“Non un piano rifiuti di vecchia concezione, ma un piano industriale dell’economia circolare. Questa è l’unica strada percorribile se si vuole che la Sicilia esca da un’emergenza rifiuti ormai endemica”. Così Gero La Rocca (nella foto), delegato per l’Ambiente di Sicindustria. “Per l’autosufficienza del sistema rifiuti regionale – continua La Rocca – vanno considerate tutte le opzioni, compresa quella di trasformare gli scarti di produzione degli impianti di riciclo in Css, ossia combustibile solido secondario, anche di alta qualità, che può essere usato in coincenerimento nei cementifici o nelle centrali termoelettriche sostituendo parte del ben più inquinante carbone. Ad oggi, infatti, le uniche destinazioni per i rifiuti non riciclabili sono, in Sicilia, le discariche.
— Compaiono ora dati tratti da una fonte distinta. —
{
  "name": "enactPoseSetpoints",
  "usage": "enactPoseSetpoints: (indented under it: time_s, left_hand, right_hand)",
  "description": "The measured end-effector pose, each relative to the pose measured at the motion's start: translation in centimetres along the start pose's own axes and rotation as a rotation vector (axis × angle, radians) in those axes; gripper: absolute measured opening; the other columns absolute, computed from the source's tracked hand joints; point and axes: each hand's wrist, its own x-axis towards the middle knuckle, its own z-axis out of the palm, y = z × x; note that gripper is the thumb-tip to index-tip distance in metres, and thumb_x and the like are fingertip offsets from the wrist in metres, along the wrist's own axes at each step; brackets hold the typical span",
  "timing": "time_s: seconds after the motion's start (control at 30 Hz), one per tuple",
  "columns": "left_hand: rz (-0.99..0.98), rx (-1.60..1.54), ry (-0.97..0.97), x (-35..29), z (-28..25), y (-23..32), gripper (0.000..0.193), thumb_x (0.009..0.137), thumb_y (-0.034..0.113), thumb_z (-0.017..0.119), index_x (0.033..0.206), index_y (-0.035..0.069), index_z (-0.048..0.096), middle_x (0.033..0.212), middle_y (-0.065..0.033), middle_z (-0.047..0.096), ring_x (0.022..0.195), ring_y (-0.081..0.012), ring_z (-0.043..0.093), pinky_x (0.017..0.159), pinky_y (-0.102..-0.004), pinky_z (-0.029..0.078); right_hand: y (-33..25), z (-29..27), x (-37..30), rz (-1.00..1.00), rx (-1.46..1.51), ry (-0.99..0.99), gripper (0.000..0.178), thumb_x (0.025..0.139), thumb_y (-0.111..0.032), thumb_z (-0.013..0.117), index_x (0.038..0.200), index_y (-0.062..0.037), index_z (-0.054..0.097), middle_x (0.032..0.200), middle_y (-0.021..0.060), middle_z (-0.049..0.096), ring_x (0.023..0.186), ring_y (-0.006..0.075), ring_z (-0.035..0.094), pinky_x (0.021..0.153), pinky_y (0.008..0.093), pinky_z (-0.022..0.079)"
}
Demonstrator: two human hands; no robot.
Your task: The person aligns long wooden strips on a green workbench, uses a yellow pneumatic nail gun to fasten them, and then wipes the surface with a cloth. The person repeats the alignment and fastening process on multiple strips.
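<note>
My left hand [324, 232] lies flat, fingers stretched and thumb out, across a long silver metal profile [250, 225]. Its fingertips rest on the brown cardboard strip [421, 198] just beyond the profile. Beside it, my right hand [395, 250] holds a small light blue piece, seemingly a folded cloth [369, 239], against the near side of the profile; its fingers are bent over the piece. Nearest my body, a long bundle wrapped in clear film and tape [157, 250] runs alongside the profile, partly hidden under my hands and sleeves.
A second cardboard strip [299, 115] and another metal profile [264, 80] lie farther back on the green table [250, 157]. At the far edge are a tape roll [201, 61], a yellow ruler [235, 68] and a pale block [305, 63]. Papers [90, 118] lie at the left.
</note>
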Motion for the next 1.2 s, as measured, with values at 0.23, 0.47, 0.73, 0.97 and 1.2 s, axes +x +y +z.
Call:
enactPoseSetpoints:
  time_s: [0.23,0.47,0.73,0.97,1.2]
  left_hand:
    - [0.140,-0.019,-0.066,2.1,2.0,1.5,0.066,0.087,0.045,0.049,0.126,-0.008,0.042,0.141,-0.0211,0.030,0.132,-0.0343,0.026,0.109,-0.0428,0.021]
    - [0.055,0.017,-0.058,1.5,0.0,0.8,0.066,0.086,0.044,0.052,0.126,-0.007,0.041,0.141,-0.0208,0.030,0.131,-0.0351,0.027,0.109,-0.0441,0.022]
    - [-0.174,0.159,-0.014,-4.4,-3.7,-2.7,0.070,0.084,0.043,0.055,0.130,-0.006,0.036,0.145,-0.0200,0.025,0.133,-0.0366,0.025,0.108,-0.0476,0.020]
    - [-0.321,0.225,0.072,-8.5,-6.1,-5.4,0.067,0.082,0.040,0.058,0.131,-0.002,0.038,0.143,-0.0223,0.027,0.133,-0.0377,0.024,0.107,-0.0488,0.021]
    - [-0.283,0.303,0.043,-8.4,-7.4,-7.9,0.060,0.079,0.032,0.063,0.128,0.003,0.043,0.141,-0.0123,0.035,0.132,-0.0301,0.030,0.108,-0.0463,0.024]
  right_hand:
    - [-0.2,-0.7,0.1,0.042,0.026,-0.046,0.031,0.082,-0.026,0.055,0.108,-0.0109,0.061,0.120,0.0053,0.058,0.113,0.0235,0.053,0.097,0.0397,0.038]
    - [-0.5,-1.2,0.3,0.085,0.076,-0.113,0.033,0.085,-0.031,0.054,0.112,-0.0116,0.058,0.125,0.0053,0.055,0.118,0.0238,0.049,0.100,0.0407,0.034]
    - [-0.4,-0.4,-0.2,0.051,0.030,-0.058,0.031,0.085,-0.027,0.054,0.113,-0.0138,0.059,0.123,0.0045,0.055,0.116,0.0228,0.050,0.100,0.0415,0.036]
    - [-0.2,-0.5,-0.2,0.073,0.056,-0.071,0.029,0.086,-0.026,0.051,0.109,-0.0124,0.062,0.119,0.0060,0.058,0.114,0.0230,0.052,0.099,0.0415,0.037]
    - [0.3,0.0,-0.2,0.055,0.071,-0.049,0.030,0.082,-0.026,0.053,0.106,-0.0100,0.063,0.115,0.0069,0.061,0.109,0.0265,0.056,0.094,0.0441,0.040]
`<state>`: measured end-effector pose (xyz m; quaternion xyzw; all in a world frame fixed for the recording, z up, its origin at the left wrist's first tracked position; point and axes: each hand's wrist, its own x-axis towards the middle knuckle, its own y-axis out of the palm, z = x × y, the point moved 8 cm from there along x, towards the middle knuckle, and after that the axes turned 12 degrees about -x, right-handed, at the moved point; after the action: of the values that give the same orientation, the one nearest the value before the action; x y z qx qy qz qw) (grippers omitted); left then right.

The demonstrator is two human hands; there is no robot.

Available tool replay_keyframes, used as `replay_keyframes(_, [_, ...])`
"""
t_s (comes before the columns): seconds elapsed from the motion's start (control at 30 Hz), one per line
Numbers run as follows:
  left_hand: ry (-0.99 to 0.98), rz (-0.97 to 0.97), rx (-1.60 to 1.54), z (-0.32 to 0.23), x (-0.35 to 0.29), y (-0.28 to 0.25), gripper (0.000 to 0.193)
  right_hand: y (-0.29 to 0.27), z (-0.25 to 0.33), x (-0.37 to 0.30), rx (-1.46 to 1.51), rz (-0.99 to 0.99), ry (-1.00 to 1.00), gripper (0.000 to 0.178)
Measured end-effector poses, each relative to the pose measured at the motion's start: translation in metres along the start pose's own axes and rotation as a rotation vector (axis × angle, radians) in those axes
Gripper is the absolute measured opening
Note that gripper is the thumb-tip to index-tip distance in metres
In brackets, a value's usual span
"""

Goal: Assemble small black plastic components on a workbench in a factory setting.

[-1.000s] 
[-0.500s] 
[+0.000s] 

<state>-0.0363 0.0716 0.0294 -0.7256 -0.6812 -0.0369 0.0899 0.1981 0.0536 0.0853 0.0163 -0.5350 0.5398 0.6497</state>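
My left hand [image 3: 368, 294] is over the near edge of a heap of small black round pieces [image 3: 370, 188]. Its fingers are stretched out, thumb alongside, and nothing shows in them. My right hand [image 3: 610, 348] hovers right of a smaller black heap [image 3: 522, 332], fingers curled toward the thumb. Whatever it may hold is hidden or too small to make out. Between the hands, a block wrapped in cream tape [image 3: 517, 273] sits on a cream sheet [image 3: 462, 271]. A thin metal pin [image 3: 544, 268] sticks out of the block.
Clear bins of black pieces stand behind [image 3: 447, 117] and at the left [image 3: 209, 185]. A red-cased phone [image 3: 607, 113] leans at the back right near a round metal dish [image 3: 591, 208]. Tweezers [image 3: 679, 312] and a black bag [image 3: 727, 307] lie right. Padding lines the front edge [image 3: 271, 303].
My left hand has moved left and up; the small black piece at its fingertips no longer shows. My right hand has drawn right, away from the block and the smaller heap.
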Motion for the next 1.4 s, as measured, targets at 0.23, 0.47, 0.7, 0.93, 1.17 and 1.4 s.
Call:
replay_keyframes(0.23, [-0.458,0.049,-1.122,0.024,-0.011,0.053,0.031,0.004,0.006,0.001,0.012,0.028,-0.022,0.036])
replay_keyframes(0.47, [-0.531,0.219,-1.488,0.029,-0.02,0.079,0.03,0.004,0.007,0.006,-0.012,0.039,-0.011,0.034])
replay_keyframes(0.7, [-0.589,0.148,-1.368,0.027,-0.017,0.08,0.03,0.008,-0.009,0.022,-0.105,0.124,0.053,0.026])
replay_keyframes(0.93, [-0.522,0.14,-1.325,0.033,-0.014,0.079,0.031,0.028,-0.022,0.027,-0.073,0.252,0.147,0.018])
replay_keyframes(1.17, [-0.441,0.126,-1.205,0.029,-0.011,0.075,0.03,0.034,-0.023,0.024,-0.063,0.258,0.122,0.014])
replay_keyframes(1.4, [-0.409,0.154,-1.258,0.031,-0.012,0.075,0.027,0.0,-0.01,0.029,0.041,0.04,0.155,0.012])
Discariche, quelle operative, sempre più prossime alla saturazione e, per questo, sempre meno disponibili a ricevere i flussi ancora ingenti di indifferenziato”.
I dati dell’Ispra
I dati Ispra confermano per la Sicilia uno dei trend di crescita più marcati per la raccolta differenziata: si è passati da un 15,4% del 2016 a un 42,3% del 2020. La strada verso il 65% stabilito dalle regole europee è ancora lunga e, se la direzione è certamente quella giusta, va detto che un rovescio della medaglia esiste e si sta rapidamente trasformando in una nuova emergenza. L’aumento della differenziata è infatti direttamente proporzionale all’aumento dei cosiddetti “sovvalli”, ovvero quei rifiuti che vengono generati dal processo di pulizia e selezione dei rifiuti differenziati come carta, plastica, vetro, umido, ingombranti che, prima di essere concretamente riciclati, devono essere trattati al fine di eliminare le frazioni estranee.
Poca trasformazione
In Sicilia, per limitarci solo alla filiera Conai, operano più di 30 piattaforme che adempiono a questa funzione essenziale. A volte si tratta di piccole aziende, in altri casi di realtà più attrezzate, soprattutto in termini di capacità di stoccaggio. E, se in altre regioni questa categoria di rifiuto viene destinata al recupero energetico o alla trasformazione in combustibile solido secondario, in Sicilia, invece, per la gran parte si aggiunge alla famiglia dei rifiuti che non possono far altro che “bussare” ai cancelli di una discarica. Con i problemi che ne conseguono.
Collasso delle discariche
Di fronte ad uno scenario, assolutamente realistico allo stato attuale di collasso dei canali di smaltimento dei sovvalli e di conseguente saturazione delle piattaforme, i primi ad esserne colpiti sarebbero paradossalmente proprio i Comuni con percentuali più alte di raccolta differenziata. “Tale scenario – aggiunge il delegato per l’Ambiente di Sicindustria – deve essere scongiurato e il prossimo governo regionale ha il dovere di affrontare la questione con determinazione, vista anche l’opportunità di trasformare i sovvalli in combustibile di qualità, facendogli perdere, in alcuni casi, addirittura la qualifica di rifiuto”.
Incentivare i cementifici
Perché dunque non incentivare ad esempio i cementifici operanti in regione a dotarsi dei requisiti necessari ad utilizzare questo prodotto? O ancora perché, nel pieno di un’emergenza energetica, non pensare anziché alla classica termovalorizzazione alla creazione di piccole centrali termoelettriche da alimentare solo con questa tipologia di combustibile? “La strada maestra insomma – conclude La Rocca – è sempre il riuso, la riduzione dei rifiuti e la raccolta differenziata. Ma un recupero energetico sensato, non demandato esclusivamente alla termovalorizzazione in senso stretto, rimane un’opportunità concreta, che da un lato creerebbe soluzioni alternative e sostenibili all’emergenza rifiuti, e dall’altro metterebbe in moto investimenti pubblici e privati con ricadute positive in termini di crescita e di occupazione”.